For the next week I couldn’t stop thinking about him. We had a second date the following week, and it was better than the first. Then a third, fourth, fifth… and now it’s been over two wondrous months. Totally unexpected. Totally amazing.

Neither of us were looking for this, but we both know there is something different here. We’re old enough to have had the experience with relationships (& divorce) to know when something is unlike the rest, and it’s incredible. Who knows what the future holds, of course, but the present is wonderful. We’re enjoying every minute together, reminded of what it’s like to be blindsided by love.
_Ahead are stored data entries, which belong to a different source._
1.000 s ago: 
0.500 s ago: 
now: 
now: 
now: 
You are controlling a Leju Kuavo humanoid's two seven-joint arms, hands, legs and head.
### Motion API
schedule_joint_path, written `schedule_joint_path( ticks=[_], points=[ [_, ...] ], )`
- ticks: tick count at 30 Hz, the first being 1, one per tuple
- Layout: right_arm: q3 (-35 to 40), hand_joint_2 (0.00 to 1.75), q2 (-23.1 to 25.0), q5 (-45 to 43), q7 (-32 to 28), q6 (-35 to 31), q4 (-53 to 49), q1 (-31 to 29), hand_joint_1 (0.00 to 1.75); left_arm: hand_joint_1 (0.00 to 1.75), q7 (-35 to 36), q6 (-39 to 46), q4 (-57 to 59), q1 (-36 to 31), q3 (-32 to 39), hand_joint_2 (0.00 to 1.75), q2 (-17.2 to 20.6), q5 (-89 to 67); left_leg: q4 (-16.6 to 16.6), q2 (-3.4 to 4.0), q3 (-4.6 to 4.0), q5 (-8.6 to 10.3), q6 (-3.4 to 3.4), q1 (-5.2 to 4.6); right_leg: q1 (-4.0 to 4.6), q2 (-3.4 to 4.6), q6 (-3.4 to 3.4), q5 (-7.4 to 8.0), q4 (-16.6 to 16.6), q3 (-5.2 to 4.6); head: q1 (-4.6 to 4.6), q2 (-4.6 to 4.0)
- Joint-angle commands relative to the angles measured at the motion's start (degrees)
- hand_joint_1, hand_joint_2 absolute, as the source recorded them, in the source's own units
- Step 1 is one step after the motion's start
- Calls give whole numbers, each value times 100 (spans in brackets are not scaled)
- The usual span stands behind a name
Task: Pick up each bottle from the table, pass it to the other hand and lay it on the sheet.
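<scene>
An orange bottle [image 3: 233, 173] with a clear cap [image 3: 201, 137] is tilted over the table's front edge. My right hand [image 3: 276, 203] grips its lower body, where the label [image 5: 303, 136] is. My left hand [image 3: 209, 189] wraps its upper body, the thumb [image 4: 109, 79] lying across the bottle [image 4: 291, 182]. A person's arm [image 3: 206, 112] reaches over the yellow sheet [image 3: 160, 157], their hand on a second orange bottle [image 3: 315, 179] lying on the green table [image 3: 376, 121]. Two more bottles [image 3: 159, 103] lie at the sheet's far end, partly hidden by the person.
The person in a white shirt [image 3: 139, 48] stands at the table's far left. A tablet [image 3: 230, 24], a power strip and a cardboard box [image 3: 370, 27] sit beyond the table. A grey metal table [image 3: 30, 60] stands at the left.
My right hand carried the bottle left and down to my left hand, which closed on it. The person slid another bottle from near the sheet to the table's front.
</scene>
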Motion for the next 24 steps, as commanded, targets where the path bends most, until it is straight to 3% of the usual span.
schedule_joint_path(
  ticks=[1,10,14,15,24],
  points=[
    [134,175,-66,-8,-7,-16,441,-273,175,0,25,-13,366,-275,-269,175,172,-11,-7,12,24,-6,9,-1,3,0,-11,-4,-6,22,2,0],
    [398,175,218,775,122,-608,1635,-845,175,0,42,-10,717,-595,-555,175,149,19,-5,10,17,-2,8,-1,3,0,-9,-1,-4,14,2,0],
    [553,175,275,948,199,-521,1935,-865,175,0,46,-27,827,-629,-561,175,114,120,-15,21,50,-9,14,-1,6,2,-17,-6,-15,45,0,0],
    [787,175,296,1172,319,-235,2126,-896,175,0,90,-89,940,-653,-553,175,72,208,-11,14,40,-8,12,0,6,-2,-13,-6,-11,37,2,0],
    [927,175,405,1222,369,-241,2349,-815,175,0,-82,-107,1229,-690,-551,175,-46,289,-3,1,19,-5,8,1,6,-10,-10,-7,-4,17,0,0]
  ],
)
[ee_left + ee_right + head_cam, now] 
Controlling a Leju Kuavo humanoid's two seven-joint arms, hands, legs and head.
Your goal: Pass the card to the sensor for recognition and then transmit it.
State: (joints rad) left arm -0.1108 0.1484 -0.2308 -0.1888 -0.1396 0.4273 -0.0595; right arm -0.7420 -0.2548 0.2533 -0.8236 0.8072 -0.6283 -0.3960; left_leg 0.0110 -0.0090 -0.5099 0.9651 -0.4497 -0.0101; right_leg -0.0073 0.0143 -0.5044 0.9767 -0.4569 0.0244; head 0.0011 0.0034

Me & Brian at our special cafe
More to come about navigating a new relationship while living with C-PTSD, as he’s inspired me to write again.
As perhaps the most interesting person I’ve ever met, he inspires me every day.

9 Comments Add yours

  1. Doc Coleman says:

    I am happy to see that some good things have come into your life. Both in terms of learning to be on your own, and on being around people again, on your own terms. May there be joy in store for you.

    Doc

    1. Thanks, Doc! It’s nice to hear from you. ❤️

      1. Doc Coleman says:

        Work and publishing and life have kept me busy. But I’m back in a place where I can drop in here from time to time.

        Doc

      2. I’m glad to hear things are going so well for you! 🙂

      3. Doc Coleman says:

        I don’t think I mentioned this before. I’ve published my first two books. A Steampunk novel last year, and a short story collection this year. Sales are slow, but reviews are good.

  2. Wendy says:

    A man came all the way from Ireland, in part, just to go out with me for lunch. He ended by kissing me on the street without asking permission! No way. I was so mad. I am a spinster now because I was taught men have to earn our respect. Actually, they don’t ‘have to’ ‘earn’ anything, as there are many women willing to sleep with them and marry them on very little. I, however, had higher standards. As a result, I found it difficult to even breathe some days, much less travel.. and that is not a dramatic overexaggeration. On my BIRTHDAY in 2014, a complete stranger said to he and I ‘ You two are married, right?Why don’t you marry her? She’s a good looking woman! You look good, she looks good, you got your own place? What’s the problem?!’ Coupled with the NPD person who keeps interfering in my life during n.c. was just overwhelming.

    My torment and torture over love is so, so excruciating. I still struggle sometimes.. Seeing all married family members at Easter was just too much. I was in so much emotional pain, I was crying all day on some days. I continue to go out, get rejected constantly, and stared at with angry, glaring stares in the exiled place I am forced to be in financially, but I will never, ever give up. So.. I must try Bumble! Wendy

    1. It’s worth a shot, sweetheart. I’m so sorry to read about your pain, and I hope you find peace.